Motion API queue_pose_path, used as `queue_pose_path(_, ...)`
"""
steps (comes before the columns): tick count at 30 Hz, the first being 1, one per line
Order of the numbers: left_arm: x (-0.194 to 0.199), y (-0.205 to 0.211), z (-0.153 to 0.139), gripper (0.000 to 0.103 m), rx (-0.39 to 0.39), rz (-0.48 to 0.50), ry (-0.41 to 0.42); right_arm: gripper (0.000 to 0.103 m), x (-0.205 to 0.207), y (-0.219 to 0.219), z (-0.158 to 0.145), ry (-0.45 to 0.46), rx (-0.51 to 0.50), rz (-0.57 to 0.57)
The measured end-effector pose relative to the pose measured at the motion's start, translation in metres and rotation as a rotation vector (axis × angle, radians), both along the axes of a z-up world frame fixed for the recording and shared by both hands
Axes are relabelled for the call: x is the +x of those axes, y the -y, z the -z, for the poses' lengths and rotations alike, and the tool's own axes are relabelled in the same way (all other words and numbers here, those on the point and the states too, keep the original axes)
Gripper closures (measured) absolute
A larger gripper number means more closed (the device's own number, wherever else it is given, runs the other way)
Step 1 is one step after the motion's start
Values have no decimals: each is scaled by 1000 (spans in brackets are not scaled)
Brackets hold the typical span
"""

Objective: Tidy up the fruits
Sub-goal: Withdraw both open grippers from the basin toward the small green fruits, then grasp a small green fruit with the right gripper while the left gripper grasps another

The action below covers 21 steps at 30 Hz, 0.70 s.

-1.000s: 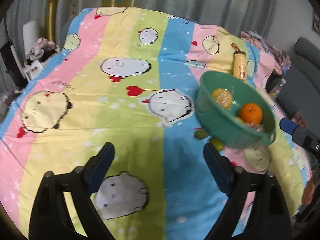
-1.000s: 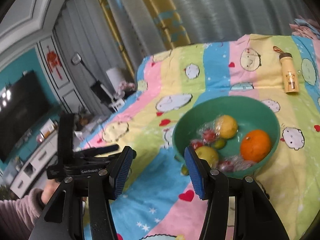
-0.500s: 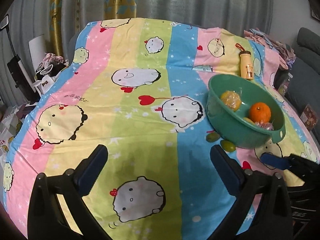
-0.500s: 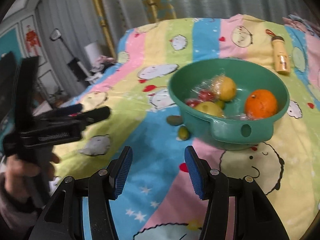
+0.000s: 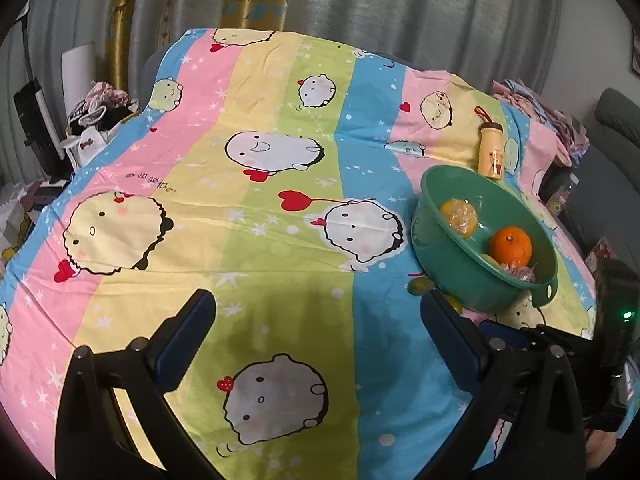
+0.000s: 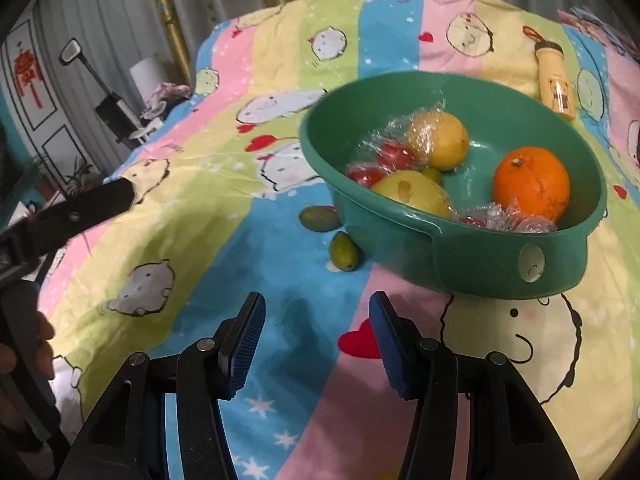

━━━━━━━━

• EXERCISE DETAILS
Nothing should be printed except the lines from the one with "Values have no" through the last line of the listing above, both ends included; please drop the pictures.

• FINISHED TASK
Values have no decimals: each is scaled by 1000 (spans in brackets are not scaled)
Brackets hold the typical span
"""

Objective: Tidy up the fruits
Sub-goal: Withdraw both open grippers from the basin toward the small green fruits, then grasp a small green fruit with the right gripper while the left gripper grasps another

The action below covers 21 steps at 30 Hz, 0.70 s.

-1.000s: 
-1.000s: 
-0.500s: 
-0.500s: 
+0.000s: 
+0.000s: 

The requested output is now complete.